*** COLLECTED DATA ***

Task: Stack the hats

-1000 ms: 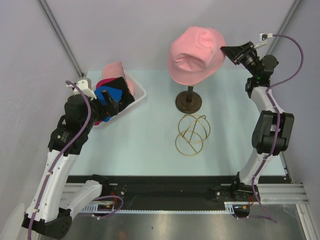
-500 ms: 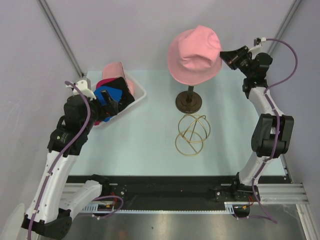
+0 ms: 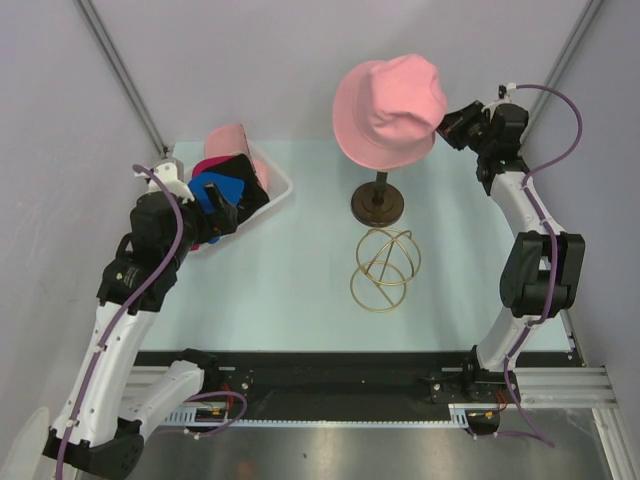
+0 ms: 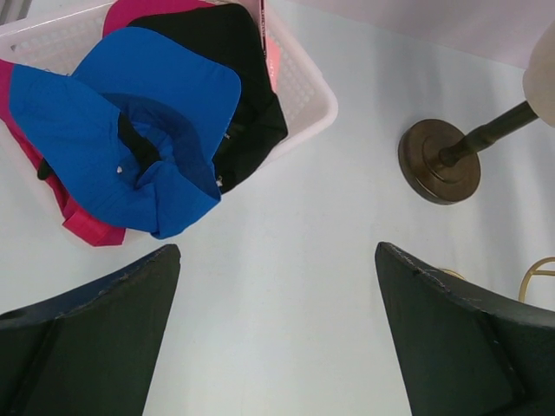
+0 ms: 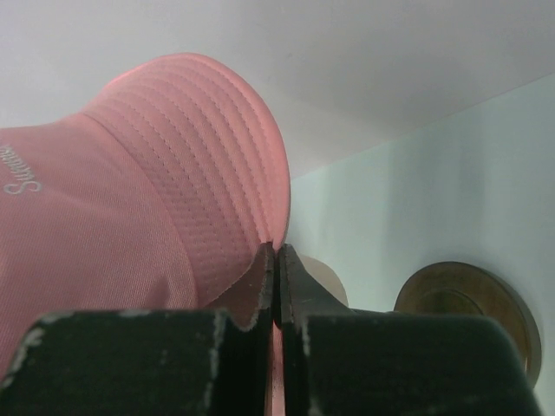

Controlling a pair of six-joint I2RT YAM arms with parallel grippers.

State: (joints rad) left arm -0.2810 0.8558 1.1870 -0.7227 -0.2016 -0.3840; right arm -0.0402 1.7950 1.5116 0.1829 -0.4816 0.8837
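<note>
My right gripper (image 3: 443, 127) pinches the brim of the pink bucket hat (image 3: 388, 108); my left gripper (image 4: 276, 253) hangs open.

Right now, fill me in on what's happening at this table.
The right gripper is shut on the brim of the pink bucket hat, which sits high on a stand. The left gripper hangs open over the table, beside a white basket holding a blue cap, a magenta cap and something black. The bucket hat is not yet with the caps.
</note>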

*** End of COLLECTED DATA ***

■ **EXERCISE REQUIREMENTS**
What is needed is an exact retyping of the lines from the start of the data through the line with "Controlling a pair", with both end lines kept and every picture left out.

■ **EXPECTED ANSWER**
Task: Stack the hats

-1000 ms: 
-500 ms: 
+0 ms: 
+0 ms: 
+0 ms: 

Controlling a pair of six-joint I2RT YAM arms with parallel grippers.

The response is finished.